Freezing part of the Layer Weights

Hello Everyone,

How could I freeze some parts of the layer weights to zero and not the entire layer.
I tried below code, but it doesn’t freeze the specific parts(1:10 array in 2nd dimension) of the layer weights.
I am new to ML & started with Pytorch. Appreciate any help. Thanks.

for child in model_ft.children():
print(“Freezing Parameters(1->10) on the Convolution Layer”,child)
for param in child.parameters():
param.data[:,1:10,:,:].zero_()
param.data[:,1:10,:,:].requires_grad = False

optimizer_ft = OPTIM.SGD(filter(lambda p: p.requires_grad, model_ft.parameters()), lr=0.001, momentum=0.9)

I think freezing specific parts of a parameter is not possible in PyTorch because requires_grad flag is set on each Parameter(collection of weights), not each weight.

One possible approach is manually zeroing gradient before you call optimizer function.

After you calculate gradient using backward() function, call

param.grad[:, 1:10, :, :] = 0

to achieve you want.

Further, you can automatize this method using backward_hook in PyTorch.

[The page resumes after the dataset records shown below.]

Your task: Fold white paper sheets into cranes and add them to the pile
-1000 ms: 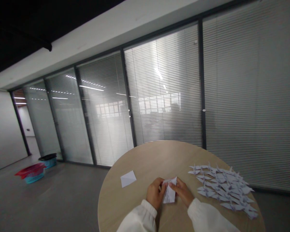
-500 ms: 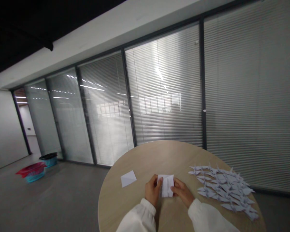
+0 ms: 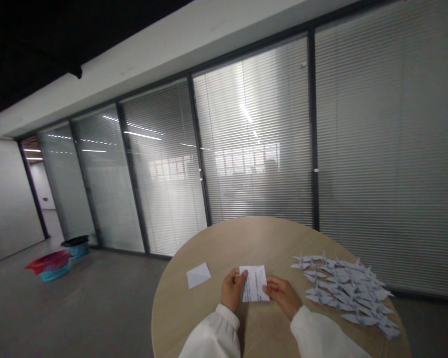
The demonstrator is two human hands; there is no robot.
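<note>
A small square of folded white paper (image 3: 254, 284) with printed lines is held up a little above the round table. My left hand (image 3: 233, 289) pinches its left edge, thumb on the face turned toward me. On the opposite side, my right hand (image 3: 282, 294) grips the right edge between thumb and fingers. Another white paper square (image 3: 198, 275) with a diagonal crease lies on the table to the left of my hands. To the right, many folded paper cranes (image 3: 343, 288) are grouped in close rows.
The round wooden table (image 3: 261, 238) stands before a glass partition with blinds (image 3: 257, 124). On the floor at the left are a bin with a red liner (image 3: 52, 263) and one with a black liner (image 3: 76, 244).
The held paper has shifted slightly left and up, and its printed face shows wider and flatter. My left hand has moved a little left with it; the cranes have not moved.
</note>
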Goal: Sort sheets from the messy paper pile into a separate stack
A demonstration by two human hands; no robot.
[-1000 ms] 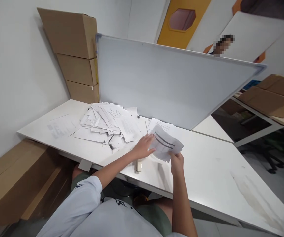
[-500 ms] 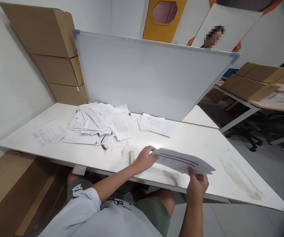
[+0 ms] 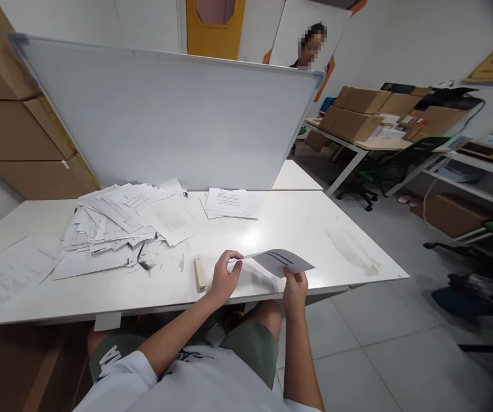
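Note:
Both hands hold one printed paper sheet (image 3: 281, 260) just above the near edge of the white table (image 3: 298, 229). My left hand (image 3: 224, 277) pinches its left corner and my right hand (image 3: 294, 289) grips its near right edge. The sheet lies almost flat, with two dark lines across it. A small beige eraser-like block (image 3: 200, 273) rests on the table just left of my left hand. A loose heap of printed papers (image 3: 122, 220) spreads over the table's left half, and a small neat stack of sheets (image 3: 231, 202) lies by the whiteboard.
A large whiteboard (image 3: 173, 114) stands upright along the table's far edge, with a person (image 3: 310, 46) behind it. Cardboard boxes (image 3: 10, 126) are stacked at the left. More tables with boxes (image 3: 358, 109) and office chairs (image 3: 384, 171) fill the right side. A single sheet (image 3: 6, 274) lies far left.
The camera has swung to the right. Both hands have drawn the sheet nearer to the table's front edge, and it now looks shorter, held closer between the hands.

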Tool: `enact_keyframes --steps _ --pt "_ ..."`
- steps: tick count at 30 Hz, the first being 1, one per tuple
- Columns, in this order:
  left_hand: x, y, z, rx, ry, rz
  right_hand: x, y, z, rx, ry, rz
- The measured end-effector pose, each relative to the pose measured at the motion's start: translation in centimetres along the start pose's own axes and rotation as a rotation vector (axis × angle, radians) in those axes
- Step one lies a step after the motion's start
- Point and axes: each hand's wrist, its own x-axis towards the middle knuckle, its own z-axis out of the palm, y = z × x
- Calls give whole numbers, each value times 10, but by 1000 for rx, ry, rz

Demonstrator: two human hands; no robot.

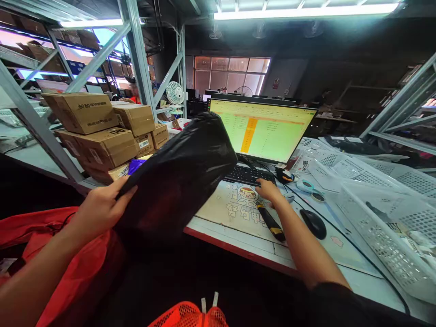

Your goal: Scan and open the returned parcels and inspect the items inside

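A black plastic bag [184, 168] slants up in front of me, with my left hand [104, 204] pinched on its lower left edge. The bag hides part of the desk and the monitor's left edge. At the right end of the black keyboard [250, 175] rests my right hand [269, 190], a finger stretched onto the keys and nothing in its grasp. Behind the keyboard stands a lit monitor [262, 131] showing a table with an orange column. Just below my right hand lies a tool with a black and yellow handle [270, 222] on the printed desk mat [218, 206].
Cardboard boxes [105, 147] are stacked at the left beside a metal rack post [136, 54]. White perforated baskets [384, 236] fill the right side. A black mouse [313, 223] and its cable lie right of my forearm. Red fabric [81, 272] hangs at lower left.
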Motion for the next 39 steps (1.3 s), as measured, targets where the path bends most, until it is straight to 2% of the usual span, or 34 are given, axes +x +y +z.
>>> enact_keyframes --steps 2,4,7,9,11,13,14,16,18,20,22,24,25,27,31,34,35,37,39 --pt "11 -12 1 -172 -71 -87 -36 3 8 -27 -26 -32" --pt "30 -21 12 -264 -160 -87 -73 7 24 -67 -53 -45" --pt "71 -25 46 -226 -303 8 -113 16 48 -97 -35 -27" --pt "97 -23 77 -102 -462 74 -126 28 53 -50 57 -10" --pt "115 -16 107 51 -540 55 -132 41 44 75 233 -3" --pt "123 -7 131 91 -505 21 -135 44 21 278 399 -68" --pt "124 -2 140 76 -463 13 -137 38 6 378 436 -136" --pt "122 9 151 16 -374 18 -138 7 -25 512 401 -346" --pt "120 18 156 -33 -307 31 -135 -45 -48 506 309 -591" --pt "120 23 157 -69 -261 48 -125 -103 -58 456 257 -791" --pt "120 23 153 -104 -227 75 -112 -146 -55 409 205 -840" --pt "119 16 148 -122 -221 95 -105 -161 -42 377 150 -813" --pt "118 11 146 -118 -225 90 -105 -155 -33 353 124 -786" --pt "116 -4 143 -89 -249 52 -112 -122 -17 274 75 -708" --pt "115 -25 153 -55 -328 -6 -138 -9 -3 140 -54 -481" --pt "116 -12 168 -40 -354 -11 -149 56 -2 163 59 -300" --pt "114 -2 174 -26 -340 -19 -150 67 1 170 128 -236" --pt "108 22 182 4 -296 21 -149 73 13 167 237 -122" --pt "96 45 189 4 -317 201 -145 63 34 138 259 -43"
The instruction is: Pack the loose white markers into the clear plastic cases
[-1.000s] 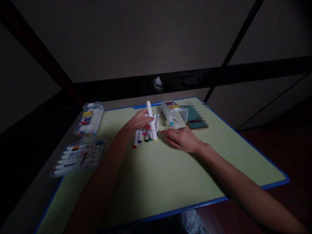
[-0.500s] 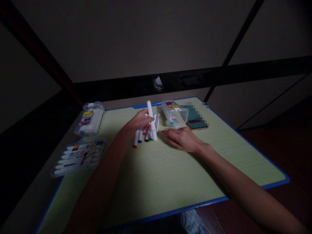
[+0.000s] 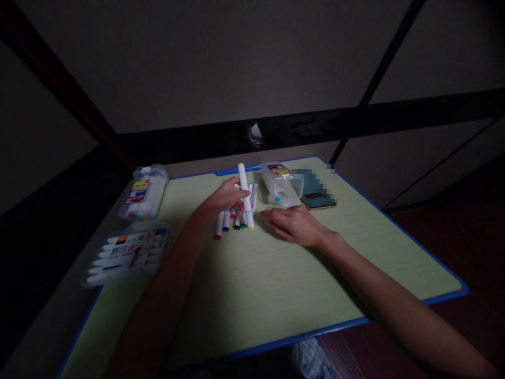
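My left hand [image 3: 223, 197] is closed around a bunch of white markers [image 3: 236, 217] with coloured caps, their lower ends resting on the green table [image 3: 256, 295]. One yellow-tipped marker [image 3: 244, 189] stands taller than the others in the bunch. To the right of the markers my right hand [image 3: 295, 223] lies flat on the table, fingers stretched toward them and holding nothing.
A clear plastic marker case [image 3: 278, 181] lies open behind my right hand, beside a dark phone [image 3: 317, 192]. At the table's left edge sit a clear tub of markers [image 3: 144, 192] and a flat pack of markers [image 3: 126, 252]. A dark wall rail runs behind.
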A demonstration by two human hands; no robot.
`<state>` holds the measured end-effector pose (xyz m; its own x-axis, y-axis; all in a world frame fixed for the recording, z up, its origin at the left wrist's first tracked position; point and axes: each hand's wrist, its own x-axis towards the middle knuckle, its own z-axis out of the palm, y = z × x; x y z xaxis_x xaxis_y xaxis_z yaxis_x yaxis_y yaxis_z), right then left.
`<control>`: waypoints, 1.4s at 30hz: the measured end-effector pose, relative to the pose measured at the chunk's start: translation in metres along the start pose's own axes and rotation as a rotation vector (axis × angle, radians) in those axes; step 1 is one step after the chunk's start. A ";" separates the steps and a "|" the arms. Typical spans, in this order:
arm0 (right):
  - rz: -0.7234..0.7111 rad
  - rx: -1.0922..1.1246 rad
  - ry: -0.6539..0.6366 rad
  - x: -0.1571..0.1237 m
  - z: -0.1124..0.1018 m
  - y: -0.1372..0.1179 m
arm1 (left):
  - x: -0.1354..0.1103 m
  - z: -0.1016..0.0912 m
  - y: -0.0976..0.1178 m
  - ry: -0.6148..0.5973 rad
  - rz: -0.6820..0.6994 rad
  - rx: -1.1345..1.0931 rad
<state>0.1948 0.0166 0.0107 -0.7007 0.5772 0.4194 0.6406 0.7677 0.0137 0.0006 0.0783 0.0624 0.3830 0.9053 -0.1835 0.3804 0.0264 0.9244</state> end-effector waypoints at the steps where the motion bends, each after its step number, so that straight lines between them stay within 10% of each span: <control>1: 0.000 -0.002 0.001 0.000 0.000 0.000 | -0.001 0.000 0.000 -0.001 0.000 0.000; 42: 0.018 -0.008 0.028 -0.001 -0.002 0.001 | 0.002 0.000 -0.002 0.012 0.029 -0.035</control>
<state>0.1962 0.0161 0.0118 -0.6803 0.5828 0.4445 0.6556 0.7550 0.0134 0.0008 0.0797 0.0600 0.3836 0.9107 -0.1530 0.3394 0.0150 0.9405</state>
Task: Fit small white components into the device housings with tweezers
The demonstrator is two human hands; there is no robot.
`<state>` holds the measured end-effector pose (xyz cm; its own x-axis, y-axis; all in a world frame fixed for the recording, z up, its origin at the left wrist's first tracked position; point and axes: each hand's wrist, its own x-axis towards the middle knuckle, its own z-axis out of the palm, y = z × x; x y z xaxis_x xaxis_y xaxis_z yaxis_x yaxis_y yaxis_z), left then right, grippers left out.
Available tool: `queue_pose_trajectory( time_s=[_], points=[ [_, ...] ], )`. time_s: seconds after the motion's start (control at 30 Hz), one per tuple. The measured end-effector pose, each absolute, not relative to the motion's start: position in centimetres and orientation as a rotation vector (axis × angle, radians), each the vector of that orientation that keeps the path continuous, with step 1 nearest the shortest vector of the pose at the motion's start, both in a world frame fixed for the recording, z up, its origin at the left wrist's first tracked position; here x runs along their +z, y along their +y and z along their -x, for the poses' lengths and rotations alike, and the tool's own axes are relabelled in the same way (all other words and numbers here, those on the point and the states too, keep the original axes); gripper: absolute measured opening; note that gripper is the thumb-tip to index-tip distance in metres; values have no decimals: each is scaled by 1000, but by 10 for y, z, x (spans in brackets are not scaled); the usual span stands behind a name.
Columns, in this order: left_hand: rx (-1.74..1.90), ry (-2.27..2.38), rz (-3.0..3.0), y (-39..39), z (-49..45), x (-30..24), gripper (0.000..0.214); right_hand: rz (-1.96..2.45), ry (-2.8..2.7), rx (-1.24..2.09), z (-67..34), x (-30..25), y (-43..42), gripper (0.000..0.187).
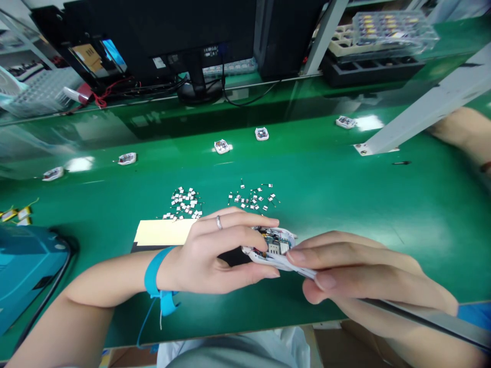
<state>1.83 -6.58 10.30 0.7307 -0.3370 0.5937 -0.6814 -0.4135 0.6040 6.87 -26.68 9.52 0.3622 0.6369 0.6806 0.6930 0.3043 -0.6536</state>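
Note:
My left hand (210, 250), with a teal wrist strap, grips a small white device housing (284, 263) by its left end, fingers on the far side and thumb on the near side. A circuit board with metal parts (274, 248) shows inside the open housing. My right hand (376, 271) is closed around metal tweezers (425, 319), whose back end sticks out toward the lower right. The tweezers' front end reaches the housing's near right edge, and the right fingertips are close against that edge. Whether anything sits between the tips is hidden.
Two clusters of small white wired parts (186, 203) lie beyond my hands, near a yellow pad (164, 232). Several similar housings (221, 146) are spread along the green bench (337, 194). A slanted metal post (414, 112) stands at right, beside another person's arm (466, 135). A monitor (161, 30) stands behind.

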Motion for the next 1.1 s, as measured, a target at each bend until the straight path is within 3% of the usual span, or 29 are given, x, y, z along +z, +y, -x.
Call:
queue_pose_trajectory(
  time_s=[0.2, 0.43, 1.1],
  points=[
    [477, -764, -2018, -66, -18, 103, 18, 1379, -1344, -58, -69, 94, -269, 36],
    [474, -742, -2016, -67, -17, 103, 23, 1396, -1306, -122, -66, 98, -264, 22],
    [542, -777, -2014, -68, -17, 102, 26, 1336, -1351, -145, -69, 97, -264, 25]
  ],
)
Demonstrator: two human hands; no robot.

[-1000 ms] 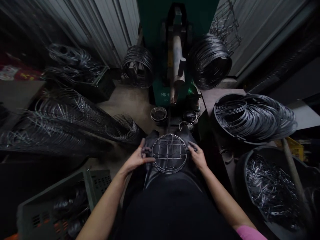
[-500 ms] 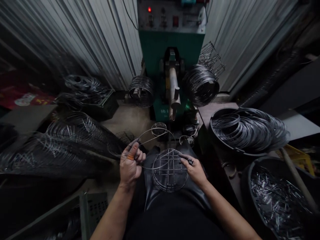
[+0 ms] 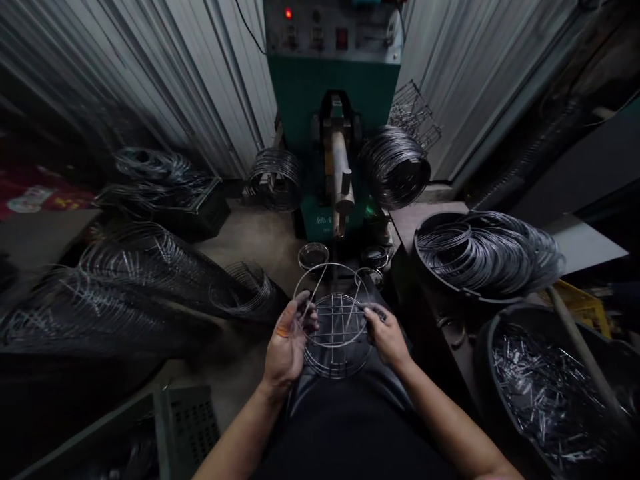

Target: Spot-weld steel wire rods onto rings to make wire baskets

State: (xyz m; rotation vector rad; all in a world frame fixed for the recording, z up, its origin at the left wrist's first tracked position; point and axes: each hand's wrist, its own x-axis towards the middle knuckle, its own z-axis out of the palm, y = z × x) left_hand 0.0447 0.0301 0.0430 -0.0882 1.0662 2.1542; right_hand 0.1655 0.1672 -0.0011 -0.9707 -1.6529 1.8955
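Note:
A round wire grid rack [image 3: 336, 337] rests on my lap, on a dark apron. My left hand [image 3: 287, 343] is closed on a thin wire ring [image 3: 330, 270] with cross wires, holding it above the rack's far edge. My right hand [image 3: 385, 333] grips the right side of the rack and the ring, fingers curled. Straight ahead stands a green welding machine [image 3: 333, 113] with a metal arm [image 3: 340, 180] pointing toward me.
Long stacks of wire racks [image 3: 135, 267] lie at left. A black tub of wire rings [image 3: 487, 250] and a tub of short wire pieces [image 3: 550, 387] stand at right. Wire coils [image 3: 395, 167] hang beside the machine. A grey crate [image 3: 170, 427] sits lower left.
My left hand picked up a wire ring from the left and has brought it over the rack on my lap. The right hand stayed at the rack's right edge.

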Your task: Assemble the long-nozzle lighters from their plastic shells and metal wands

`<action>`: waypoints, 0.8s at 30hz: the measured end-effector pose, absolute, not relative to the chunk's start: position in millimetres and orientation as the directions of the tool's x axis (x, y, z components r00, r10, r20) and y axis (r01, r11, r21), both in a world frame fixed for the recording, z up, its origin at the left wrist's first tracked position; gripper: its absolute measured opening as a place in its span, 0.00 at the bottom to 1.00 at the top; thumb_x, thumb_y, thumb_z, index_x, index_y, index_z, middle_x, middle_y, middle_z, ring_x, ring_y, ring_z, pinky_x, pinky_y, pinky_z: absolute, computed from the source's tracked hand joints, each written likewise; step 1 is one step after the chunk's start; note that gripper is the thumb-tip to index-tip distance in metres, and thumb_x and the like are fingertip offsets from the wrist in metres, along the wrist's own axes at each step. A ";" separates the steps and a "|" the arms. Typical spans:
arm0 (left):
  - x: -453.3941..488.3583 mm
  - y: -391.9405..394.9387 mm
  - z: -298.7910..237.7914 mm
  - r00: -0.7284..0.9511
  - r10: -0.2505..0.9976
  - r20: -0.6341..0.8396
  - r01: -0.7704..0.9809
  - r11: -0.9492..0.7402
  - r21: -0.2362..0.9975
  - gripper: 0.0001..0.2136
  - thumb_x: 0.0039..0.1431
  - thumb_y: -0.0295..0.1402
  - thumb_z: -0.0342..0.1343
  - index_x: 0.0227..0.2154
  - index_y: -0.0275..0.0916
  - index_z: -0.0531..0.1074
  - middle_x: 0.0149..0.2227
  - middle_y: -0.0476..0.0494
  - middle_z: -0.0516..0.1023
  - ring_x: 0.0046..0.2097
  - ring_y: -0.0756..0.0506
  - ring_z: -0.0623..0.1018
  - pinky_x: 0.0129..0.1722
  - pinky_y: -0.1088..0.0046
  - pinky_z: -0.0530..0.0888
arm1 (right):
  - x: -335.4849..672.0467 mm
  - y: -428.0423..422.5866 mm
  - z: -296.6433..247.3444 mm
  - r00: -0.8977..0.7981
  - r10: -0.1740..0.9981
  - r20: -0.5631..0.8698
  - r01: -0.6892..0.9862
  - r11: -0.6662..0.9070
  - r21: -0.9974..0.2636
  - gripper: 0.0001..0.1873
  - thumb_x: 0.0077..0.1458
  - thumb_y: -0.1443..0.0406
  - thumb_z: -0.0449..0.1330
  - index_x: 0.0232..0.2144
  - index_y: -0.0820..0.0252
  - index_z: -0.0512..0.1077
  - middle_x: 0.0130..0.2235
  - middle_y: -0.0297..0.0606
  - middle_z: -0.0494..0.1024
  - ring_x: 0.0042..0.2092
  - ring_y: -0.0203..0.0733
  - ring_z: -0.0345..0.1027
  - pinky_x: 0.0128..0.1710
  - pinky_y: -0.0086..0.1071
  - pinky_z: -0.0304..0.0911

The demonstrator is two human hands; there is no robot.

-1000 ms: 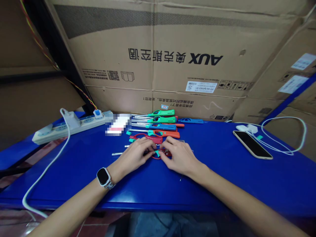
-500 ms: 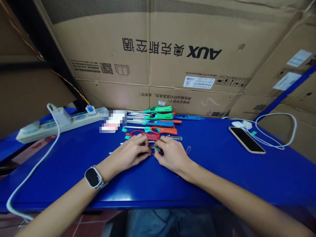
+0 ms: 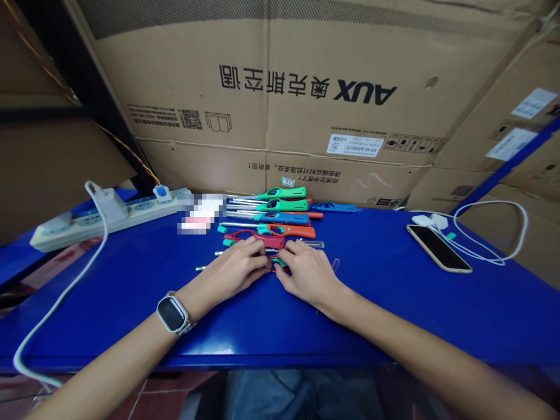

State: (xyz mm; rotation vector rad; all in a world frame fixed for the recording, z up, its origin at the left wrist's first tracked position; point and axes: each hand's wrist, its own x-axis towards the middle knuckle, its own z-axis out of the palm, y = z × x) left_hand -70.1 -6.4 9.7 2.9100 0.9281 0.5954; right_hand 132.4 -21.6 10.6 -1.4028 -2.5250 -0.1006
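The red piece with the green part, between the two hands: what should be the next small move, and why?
Perhaps the right hand should gently press the green part while the left hand steadies the red piece: both hands are close around them, and I cannot see whether the green part is fully seated.

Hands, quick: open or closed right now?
Left hand: curled near the green bit; can't tell if it's gripping.
Right hand: curled at the green bit; its grip is hidden.

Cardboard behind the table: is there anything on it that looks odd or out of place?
Yes: the large cardboard behind the blue table shows its AUX lettering upside down, so it seems turned over.
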 end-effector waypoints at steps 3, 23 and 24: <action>-69.9 -7.0 9.8 0.752 0.564 0.343 0.562 -0.819 0.116 0.10 0.69 0.32 0.49 0.34 0.38 0.73 0.39 0.42 0.72 0.40 0.44 0.69 0.41 0.67 0.67 | 132.9 -20.9 10.1 -0.497 0.831 0.250 0.845 0.529 -0.079 0.11 0.62 0.64 0.53 0.37 0.59 0.75 0.42 0.42 0.77 0.45 0.45 0.69 0.34 0.31 0.60; -71.7 -6.3 5.6 0.732 0.592 0.336 0.590 -0.798 0.121 0.13 0.70 0.35 0.47 0.34 0.40 0.75 0.36 0.44 0.72 0.41 0.44 0.68 0.40 0.67 0.65 | 134.6 -15.0 8.6 -0.508 0.818 0.269 0.830 0.549 -0.103 0.10 0.62 0.63 0.54 0.36 0.58 0.75 0.40 0.38 0.75 0.38 0.39 0.70 0.31 0.30 0.55; -71.6 -6.3 6.0 0.731 0.593 0.338 0.589 -0.798 0.128 0.13 0.70 0.36 0.47 0.34 0.40 0.75 0.36 0.44 0.72 0.41 0.44 0.68 0.41 0.67 0.65 | 135.4 -14.8 9.3 -0.520 0.813 0.262 0.822 0.559 -0.105 0.10 0.62 0.63 0.54 0.36 0.58 0.75 0.40 0.38 0.74 0.38 0.39 0.70 0.31 0.30 0.55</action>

You can check this link if you want.
http://pytorch.org/tutorials/beginner/former_torchies/nn_tutorial.html

5 Likes

Thanks Sonsang,
This works, I can see the required weights are set to zero after training, but the training accuracy has come down. Initializing(xavier_normal) the non-zero weights didn’t help.
Not sure if I am missing something else in my setup.

Does this approach work same as the freezing the weights to zero in the beginning?

Do you mean that training accuracy is going down while training, or the training accuracy decreased after you zeroing-out some gradients?

In the first case, I’m not sure what is happening.

Maybe full code will help the understanding of that situation.

In the second case, it is natural because you use less parameters than the original model.

Thank you.

It’s the second case, I understand. Thank you.

Just to double check, how is this mathematically correct? Since the chain rule involves products (and sums) couldn’t it lead to earlier layers having gradient zero even though they should not? Consider just a simple 3 number abc and the derivative would be the product of each a’*b’*c’. Then set b’=0 yields the wrong derivative when it should be a’*b’, no?

It does not mean that we set the gradient of b to zero.

param.grad[:, 1:10, :, :] = 0

This line indicates that we just ignore the calculated gradient w.r.t loss so that the parameters are not updated.

You do not have to worry about your example because all gradients are calculated with backward() call.

We modify the gradient after the backward(), so other parameters are safe.

4 Likes

This works, thanks a lot. But what if I want to set different learning rate to the first 10 rows of embedding ?
Can I just grad *= 0.1 like this ?

Sure. You can do anything you want with those gradients between backward() and optimizer.step() calls.

Your suggestion works, and might really be useful in a lot of cases, but it may not have the same effect with (requires_grad=false)

It works since it sets the selected gradients to zero and ensure thats there will be no changes for some certain weights, but the gradients will still be calculated for all the weights, including the ones that have been frozen.

I am concerned about the outcome of that since I am not sure if it would create the same kind of result as setting a requires_grad flag to false.

Because I think =not sure tho= that the loss calculation might be omitting the participation of frozen parameters in the inference when we set requires_grad to false and this would create a focus on the parameters with requires_grad set to true during loss calculation and may eventually let these parameters to be penalized as they are responsible for all the losses of the network.

Please correct me if I am wrong, I know I am assuming a lot of things but, maybe these thoughts can help someone.

From the perspective of mathematics, they are the same. Freezing means no updating. Equivalently, the gradients to be updated on are zeros.

I run like this and no error.
Can I use like this? This way doesnt requires manually zeroing grad like your method:

decoder.linear.weight[:100].require_grad = False